Sur le plan pratique, la Magie noire repose sur un certain nombre de pratiques, que nous ne décrirons pas ici, mais qui toutes, en fin de compte, visent à susciter des images mentales très fortes et à mobiliser la pensée autour d'un but néfaste. La Magie noire s'entoure donc d'un cérémonial qui vise à mettre la pensée dans les dispositions souhaitées. Les objets, poudres et philtres, n'ont pas d'autre but.

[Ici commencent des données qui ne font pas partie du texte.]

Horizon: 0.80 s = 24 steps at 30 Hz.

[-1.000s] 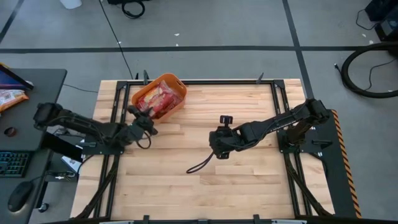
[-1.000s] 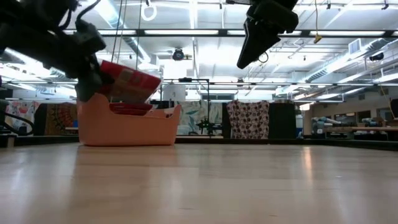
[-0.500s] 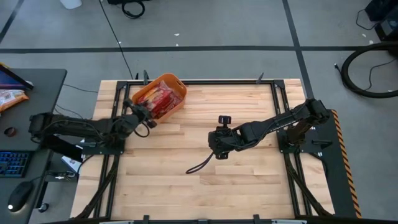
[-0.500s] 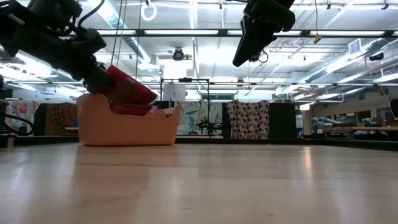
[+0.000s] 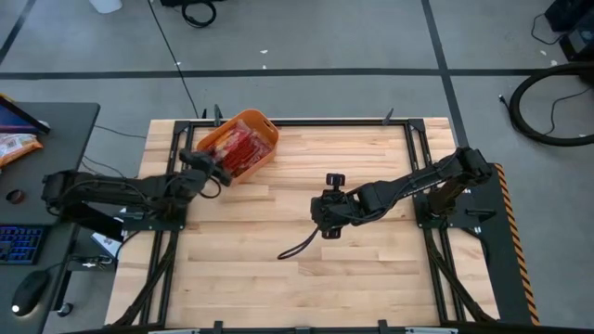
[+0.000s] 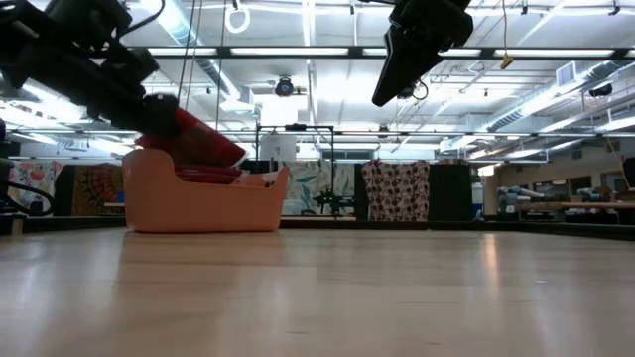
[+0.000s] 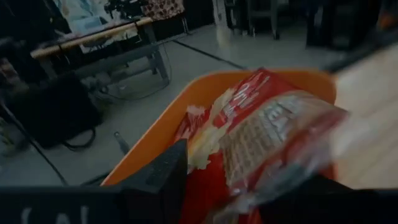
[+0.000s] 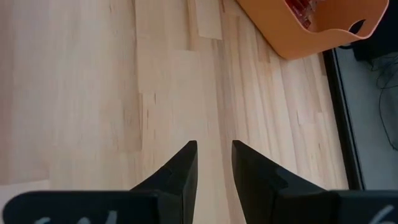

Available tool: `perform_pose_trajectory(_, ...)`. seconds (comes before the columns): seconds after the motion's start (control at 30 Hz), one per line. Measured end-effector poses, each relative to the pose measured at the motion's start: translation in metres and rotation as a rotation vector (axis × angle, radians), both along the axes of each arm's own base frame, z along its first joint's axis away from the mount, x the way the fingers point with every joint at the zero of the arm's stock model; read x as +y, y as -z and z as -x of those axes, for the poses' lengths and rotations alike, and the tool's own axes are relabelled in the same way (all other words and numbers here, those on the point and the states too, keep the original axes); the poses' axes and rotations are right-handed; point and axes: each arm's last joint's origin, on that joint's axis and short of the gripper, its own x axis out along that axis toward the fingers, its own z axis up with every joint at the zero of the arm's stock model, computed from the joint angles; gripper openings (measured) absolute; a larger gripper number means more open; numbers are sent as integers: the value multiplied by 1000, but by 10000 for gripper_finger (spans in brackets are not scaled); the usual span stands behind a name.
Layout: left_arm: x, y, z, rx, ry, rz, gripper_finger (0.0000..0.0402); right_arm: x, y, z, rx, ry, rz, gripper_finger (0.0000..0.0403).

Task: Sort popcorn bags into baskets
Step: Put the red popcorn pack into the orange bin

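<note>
The orange basket (image 5: 264, 130) stands at the table's far left with red popcorn bags (image 5: 243, 148) in it. It also shows in the low view (image 6: 203, 203). My left gripper (image 5: 212, 167) is at the basket's near left rim, shut on one red popcorn bag (image 7: 267, 130), which slants over the basket (image 7: 149, 149). My right gripper (image 5: 325, 221) hangs high over the middle of the table (image 6: 402, 69). It is empty, with a narrow gap between its fingers (image 8: 214, 165). My left gripper pinches the near end of the popcorn bag (image 7: 208, 186) between its two fingers (image 7: 163, 177). It comes slanting from the table's near left side. The bag slopes down from the fingers into the basket (image 6: 213, 144). Whether its far end rests on the bags below, I cannot tell.
A black cable (image 5: 295, 246) trails over the table below my right arm. Black frame rails (image 5: 419, 167) run along the table's sides. A desk (image 5: 46, 130) with a keyboard and a paler packet (image 5: 14, 146) stands left of the table.
My left gripper has moved toward the table's far left, to the basket's rim, still shut on the bag. The bag has come lower and now tips down into the basket.
</note>
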Motion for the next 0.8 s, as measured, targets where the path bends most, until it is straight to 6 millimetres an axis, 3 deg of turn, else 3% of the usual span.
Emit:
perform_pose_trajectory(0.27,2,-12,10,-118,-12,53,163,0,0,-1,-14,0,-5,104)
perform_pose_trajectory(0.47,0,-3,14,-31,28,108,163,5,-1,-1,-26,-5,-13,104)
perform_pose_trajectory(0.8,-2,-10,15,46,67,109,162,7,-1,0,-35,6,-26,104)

On ne peut pas la pratiquer impunément, car, même si au début " on n'y croit pas ", les premiers effets, perceptibles par tous les pores de la peau, font que le processus échappe à la volonté et à la raison. En effet, le " moteur " de la Magie (noire ou blanche) ne se situe pas au niveau du conscient mais de l'inconscient profond, et plus particulièrement la part de nous-même qui prend en compte la réalité environnante (notre cerveau " animal "). Or, nous ne contrôlons pas ces instances (pas plus que nous ne contrôlons le fonctionnement de notre c½ur...).
La Magie Noire se répand en s'appuyant sur la foi et la peur et d'autres émotions primitives, sur des réflexes animaux, sur la paresse intellectuelle, sur une façon de penser primitive à travers des associations émotionnelles, des relations binaires symétriques. Elle fait appel à cette partie primitive de l'esprit humain et développe la fierté de conserver son esprit dans un état primitif.